Materials and methods
Data source
Data for this study were obtained from anonymized adverse event reports in the publicly available FAERS and VigiAccess databases. During the data collection and analysis process, all authors did not have access to information that could identify individual participants. In this study, OpenVigil 2.1 was used to collect ADE reporting data in the FAERS database. OpenVigil 2.1 (https://openvigil.sourceforge.net/) [20,21] is a pharmacovigilance platform for extracting FAERS-related data, which has been widely used and verified [22–24]. Using the generic name of “Sodium Zirconium Cyclosilicate” and the trade name of “Lokelma” as search terms, we obtained the ADE report of sodium zirconium cyclosilicate as primary suspect (PS) drug. The retrieval time is from the first quarter of 2004 to the third quarter of 2024. In addition, the VigiAccess database was also searched up to February 5, 2025 using the generic name of the drug.

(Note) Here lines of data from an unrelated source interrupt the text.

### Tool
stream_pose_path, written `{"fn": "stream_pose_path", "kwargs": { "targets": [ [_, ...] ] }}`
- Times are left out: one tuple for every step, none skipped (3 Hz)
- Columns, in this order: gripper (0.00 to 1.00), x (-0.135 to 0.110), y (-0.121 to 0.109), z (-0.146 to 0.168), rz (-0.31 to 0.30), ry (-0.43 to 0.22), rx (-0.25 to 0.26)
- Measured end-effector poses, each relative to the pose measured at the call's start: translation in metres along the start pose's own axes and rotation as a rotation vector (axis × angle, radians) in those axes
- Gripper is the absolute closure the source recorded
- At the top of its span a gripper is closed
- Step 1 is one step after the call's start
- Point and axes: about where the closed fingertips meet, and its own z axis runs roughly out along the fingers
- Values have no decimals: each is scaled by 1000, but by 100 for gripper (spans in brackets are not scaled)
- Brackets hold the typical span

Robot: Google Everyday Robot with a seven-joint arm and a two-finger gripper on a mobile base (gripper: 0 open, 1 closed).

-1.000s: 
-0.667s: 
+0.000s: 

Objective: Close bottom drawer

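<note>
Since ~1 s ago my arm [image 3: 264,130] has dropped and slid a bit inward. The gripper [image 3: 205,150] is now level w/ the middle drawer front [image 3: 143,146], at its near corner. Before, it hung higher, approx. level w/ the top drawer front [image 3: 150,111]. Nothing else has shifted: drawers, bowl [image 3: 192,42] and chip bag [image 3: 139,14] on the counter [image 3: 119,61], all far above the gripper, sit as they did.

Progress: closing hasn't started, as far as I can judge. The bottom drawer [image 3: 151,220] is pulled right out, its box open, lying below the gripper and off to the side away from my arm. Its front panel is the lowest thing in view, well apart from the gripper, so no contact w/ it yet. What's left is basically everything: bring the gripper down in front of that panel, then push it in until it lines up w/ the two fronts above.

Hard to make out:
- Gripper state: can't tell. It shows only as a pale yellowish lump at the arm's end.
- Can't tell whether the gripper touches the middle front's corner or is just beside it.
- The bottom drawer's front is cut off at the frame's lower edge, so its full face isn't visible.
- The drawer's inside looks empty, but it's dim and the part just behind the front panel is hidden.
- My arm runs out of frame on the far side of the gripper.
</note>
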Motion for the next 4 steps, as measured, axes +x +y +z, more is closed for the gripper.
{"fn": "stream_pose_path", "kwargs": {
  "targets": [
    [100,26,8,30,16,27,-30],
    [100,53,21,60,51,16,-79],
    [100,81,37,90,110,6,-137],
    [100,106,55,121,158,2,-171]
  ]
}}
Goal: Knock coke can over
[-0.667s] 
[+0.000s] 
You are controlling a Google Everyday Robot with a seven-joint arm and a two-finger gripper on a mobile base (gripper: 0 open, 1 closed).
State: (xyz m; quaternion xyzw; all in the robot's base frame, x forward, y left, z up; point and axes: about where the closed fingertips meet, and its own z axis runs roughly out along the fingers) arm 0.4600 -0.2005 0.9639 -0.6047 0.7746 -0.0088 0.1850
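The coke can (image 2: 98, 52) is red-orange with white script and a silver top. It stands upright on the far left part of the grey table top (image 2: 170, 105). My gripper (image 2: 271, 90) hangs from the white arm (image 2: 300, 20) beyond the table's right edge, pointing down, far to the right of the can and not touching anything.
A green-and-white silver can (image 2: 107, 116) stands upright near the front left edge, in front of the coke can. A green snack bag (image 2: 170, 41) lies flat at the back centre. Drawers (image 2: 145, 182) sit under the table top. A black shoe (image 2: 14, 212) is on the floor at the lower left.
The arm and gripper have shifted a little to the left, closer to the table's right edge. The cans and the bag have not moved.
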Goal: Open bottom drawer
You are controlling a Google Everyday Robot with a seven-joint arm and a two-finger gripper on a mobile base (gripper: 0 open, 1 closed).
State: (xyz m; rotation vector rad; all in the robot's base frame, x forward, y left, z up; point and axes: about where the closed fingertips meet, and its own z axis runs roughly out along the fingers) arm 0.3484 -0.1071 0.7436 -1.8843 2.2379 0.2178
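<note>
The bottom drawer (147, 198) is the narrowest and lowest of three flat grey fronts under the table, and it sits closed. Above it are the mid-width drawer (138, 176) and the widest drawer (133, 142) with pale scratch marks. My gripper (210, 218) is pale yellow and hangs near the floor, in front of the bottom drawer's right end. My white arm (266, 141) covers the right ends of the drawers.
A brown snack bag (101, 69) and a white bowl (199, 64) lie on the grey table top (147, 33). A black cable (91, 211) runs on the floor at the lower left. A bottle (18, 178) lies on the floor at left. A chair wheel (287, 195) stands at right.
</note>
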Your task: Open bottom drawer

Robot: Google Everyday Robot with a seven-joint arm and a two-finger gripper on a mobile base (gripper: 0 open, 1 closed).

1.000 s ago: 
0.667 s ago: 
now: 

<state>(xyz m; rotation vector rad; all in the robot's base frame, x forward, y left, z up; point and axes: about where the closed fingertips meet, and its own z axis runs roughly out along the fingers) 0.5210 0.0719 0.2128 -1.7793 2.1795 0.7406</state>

Data processing and standardization
ADE report information was standardized and classified by using the Medical Dictionary for Regulatory Activities (MedDRA) (version 27.0). Each ADE record will be assigned a preferred term (PT) and further classified into different systems according to the system organ class (SOC).
Statistical analysis
The disproportionality analysis is a signal detection method based on a two-by-two contingency table (Table 1) with high sensitivity and is widely used for monitoring and signal mining of adverse drug reactions [25,26]. This study used the reporting odds ratio (ROR) method and the proportional reporting ratio (PRR) method in the disproportionality analysis to identify risk signals in ADE reports collected from the FAERS database. The formulas used for PRR and ROR calculation are shown in Table 2. ROR signals were defined as positive when the number of cases was ≥ 3 and the lower limit of the 95% confidence interval (CI) was > 1. PRR signals were defined as positive when the number of cases was ≥ 3, PRR ≥ 2 and X2 ≥ 4 [27–31]. In this study, ADE which meets both PRR and ROR criteria is considered as a positive signal. Statistical analysis and data visualization were performed using Microsoft Office Excel 2019, OmicShare Tools [32] and R software (v.4.4.2).
Results
Basic information reported by ADEs
A total of 1,384 ADE reports using SZC as the primary suspect in the FAERS database were collected via the OpenVigil 2.1 pharmacovigilance platform, and 1,518 ADE reports using SZC were retrieved from the VigiAccess database. There were significantly more males than females in both databases (FAERS: 48.19% vs 27.46%, p < 0.001; VigiAccess: 52.50% vs 30.83%, p < 0.001). In terms of patients’ age, patients with the age ≥ 75 years old were the most, followed by patients in the age group of 65–74 years old. In terms of geographical distribution, the majority of ADE reports originated from the Americas. The number of ADE reports associated with SZC showed a sustained upward trend over the reporting years, with a significant acceleration in the last two years. See Table 3 for basic information of the ADE reports.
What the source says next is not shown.